** DATASET EXCERPT **
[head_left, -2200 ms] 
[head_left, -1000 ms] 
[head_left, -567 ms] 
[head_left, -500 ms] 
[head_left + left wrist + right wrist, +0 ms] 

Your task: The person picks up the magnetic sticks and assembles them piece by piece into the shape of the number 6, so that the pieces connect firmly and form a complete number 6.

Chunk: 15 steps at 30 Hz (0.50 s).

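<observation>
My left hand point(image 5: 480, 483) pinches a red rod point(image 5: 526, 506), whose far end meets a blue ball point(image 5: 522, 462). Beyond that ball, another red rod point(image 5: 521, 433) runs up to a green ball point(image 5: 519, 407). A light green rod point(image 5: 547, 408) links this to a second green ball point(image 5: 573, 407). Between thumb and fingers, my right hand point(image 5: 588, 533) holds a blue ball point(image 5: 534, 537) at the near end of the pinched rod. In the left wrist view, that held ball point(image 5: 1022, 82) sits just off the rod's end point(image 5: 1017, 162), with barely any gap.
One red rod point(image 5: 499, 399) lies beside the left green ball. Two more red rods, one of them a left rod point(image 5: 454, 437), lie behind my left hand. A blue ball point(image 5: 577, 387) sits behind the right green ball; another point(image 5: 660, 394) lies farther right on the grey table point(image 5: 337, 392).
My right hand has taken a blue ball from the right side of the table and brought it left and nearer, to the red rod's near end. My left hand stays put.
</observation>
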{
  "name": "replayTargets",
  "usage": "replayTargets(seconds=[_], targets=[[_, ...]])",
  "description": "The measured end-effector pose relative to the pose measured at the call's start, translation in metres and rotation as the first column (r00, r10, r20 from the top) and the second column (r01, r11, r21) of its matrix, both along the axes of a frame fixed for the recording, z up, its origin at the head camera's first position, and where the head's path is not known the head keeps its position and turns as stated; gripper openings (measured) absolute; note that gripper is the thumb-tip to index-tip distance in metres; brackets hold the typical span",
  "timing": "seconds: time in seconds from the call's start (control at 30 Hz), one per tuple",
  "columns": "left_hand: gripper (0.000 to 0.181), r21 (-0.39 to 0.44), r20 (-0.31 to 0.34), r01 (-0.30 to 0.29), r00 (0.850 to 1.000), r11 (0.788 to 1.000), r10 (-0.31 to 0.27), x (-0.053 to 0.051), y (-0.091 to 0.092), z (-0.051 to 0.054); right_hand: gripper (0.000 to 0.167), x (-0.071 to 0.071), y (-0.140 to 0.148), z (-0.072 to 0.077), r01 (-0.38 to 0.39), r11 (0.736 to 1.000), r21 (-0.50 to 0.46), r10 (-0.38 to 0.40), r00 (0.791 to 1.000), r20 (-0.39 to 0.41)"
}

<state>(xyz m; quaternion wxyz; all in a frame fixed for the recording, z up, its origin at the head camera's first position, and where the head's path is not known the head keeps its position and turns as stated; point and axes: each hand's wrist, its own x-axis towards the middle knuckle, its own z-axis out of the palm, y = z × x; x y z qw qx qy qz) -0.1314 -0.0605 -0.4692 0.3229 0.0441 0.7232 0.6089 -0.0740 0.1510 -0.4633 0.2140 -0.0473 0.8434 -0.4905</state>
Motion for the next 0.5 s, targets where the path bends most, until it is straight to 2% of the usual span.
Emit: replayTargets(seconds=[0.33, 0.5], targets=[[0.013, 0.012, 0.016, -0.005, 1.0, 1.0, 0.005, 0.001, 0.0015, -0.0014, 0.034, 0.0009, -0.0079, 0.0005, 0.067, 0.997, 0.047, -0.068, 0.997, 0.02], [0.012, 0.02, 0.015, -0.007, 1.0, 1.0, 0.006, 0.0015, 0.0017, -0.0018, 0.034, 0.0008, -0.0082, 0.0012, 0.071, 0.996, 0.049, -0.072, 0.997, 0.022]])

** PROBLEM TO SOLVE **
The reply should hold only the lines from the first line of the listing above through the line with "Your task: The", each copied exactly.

** EXERCISE RESULT **
[head_left, -2200 ms] 
[head_left, -1000 ms] 
[head_left, -567 ms] 
[head_left, -500 ms] 
[head_left + left wrist + right wrist, +0 ms] 

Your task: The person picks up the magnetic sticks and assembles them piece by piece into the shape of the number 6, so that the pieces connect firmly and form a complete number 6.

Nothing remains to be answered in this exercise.